As stated in the comments, the asker is okay with roping in non-5E content, so let's look at some options.
Stronghold Builder's Guidebook
This is a third edition book that, as the name implies, is all about building strongholds. However, the rules are flexible enough that you can build basically anything with it (a couple auditoriums, some common areas, a few labs and workshops, barracks-as-dorms, and a number of offices makes for a pretty good university. A workshop with a bedroom above it could easily be a blacksmith's home/shop. And you can use the rules for building curtain walls to build walls around the town. The one thing it is missing is cost to build roads)
It also includes rules for modifying construction costs based on the environment you are building in, and has allowances for available natural resources being around to help reduce costs.
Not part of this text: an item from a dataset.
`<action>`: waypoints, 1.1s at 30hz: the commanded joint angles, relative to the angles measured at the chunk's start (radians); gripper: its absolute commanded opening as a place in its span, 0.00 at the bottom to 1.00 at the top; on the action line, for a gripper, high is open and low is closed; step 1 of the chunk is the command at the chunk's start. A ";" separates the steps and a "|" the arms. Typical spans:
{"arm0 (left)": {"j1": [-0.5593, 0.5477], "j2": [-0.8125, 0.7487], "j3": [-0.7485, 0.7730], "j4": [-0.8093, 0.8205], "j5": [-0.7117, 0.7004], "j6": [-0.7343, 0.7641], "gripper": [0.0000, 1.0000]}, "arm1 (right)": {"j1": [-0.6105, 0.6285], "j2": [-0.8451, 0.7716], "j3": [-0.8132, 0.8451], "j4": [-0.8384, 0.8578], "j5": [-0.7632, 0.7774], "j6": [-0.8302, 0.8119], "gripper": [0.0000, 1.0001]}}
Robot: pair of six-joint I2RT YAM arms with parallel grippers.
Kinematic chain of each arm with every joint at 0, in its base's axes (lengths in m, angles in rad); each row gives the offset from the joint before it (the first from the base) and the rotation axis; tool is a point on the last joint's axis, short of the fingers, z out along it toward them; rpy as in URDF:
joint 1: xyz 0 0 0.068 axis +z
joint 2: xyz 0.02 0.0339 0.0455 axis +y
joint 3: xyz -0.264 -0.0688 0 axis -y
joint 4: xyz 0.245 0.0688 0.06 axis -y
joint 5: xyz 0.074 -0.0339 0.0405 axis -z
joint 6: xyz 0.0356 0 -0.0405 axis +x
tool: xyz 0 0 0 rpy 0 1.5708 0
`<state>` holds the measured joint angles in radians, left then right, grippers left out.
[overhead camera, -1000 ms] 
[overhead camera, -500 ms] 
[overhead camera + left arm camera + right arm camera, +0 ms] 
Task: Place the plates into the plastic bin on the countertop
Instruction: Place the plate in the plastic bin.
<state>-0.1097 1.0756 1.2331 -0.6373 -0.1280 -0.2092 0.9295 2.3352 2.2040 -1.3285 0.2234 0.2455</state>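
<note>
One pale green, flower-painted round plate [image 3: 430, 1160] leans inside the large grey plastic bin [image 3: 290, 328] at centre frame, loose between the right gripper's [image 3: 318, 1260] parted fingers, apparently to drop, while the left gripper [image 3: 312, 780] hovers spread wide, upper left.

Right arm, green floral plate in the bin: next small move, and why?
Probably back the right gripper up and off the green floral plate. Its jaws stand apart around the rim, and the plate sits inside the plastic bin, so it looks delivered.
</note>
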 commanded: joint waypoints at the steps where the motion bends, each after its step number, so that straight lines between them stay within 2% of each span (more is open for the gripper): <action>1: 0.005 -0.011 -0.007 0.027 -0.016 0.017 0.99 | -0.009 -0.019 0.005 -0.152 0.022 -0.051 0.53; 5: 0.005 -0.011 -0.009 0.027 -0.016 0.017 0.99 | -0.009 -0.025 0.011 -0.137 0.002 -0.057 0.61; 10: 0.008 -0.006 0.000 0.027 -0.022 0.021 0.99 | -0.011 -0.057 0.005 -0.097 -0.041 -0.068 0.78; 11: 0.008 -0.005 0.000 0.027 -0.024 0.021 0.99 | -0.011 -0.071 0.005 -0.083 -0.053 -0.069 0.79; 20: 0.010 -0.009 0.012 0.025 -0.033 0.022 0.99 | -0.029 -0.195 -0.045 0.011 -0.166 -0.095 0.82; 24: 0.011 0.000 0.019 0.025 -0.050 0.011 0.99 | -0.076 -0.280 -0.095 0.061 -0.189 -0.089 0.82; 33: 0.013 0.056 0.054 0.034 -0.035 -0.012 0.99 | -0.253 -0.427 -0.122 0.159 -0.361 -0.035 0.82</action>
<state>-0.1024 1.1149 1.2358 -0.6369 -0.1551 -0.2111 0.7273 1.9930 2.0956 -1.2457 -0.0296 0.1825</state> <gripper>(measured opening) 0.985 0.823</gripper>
Something to keep in mind is that this book is extremely granular and will be having you pick out doors and locks individually for your rooms. Additionally, the construction prices in this book are pretty high.
Kingmaker
Kingmaker is from first-edition Pathfinder (which is mechanically very similar to D&D 3.5E), while it is technically an 'Adventure Path' it includes an incredibly robust kingdom-building and management system.
Unlike the Stronghold Builder's Guidebook, Kingmaker is much more high-level. Instead of building out your castle piece by piece, you just build "A Castle" and that is that. It has rules for laying out your towns, adding buildings to them, upgrading the connections between them, and so on. Then you eventually move on to claim more land and expand your territory.
Most of the rules are available on the Pathfinder SRD Website
Kingmaker abstracts the cost of building things into Build Points--however, there is a conversion of build points to gp,
1 BP is worth approximately 4,000 gp; use this value to get a sense of how costly various kingdom expenditures are.
and Kingmaker provides a table listing BP costs of roads in various terrain-types. So that can give you a baseline to work off of as well.
It is very important to note, however, that using the Kingmaker Rules fundamentally changes the game you are playing. These rules are very, very involved and tend to shift PCs from roving adventurers to being rulers working on a more political level.
My Suggestion
In your case, it doesn't sound like you really want to fully-absorb the Kingmaker Rules...but you want more civilian options than the Stronghold Builder's Guide gives so. So, my recommendation would be to look at the two rulesets and use them for inspiration to figure out how involved you want them to be in the town--and then use these things as a crude guide to get you pointed in the right direction for what it would take to repair/upgrade/etc all the things your players want to do.
Use them to get a rough ballpark of what things would cost, then go from there and mess with the numbers as suits your campaign.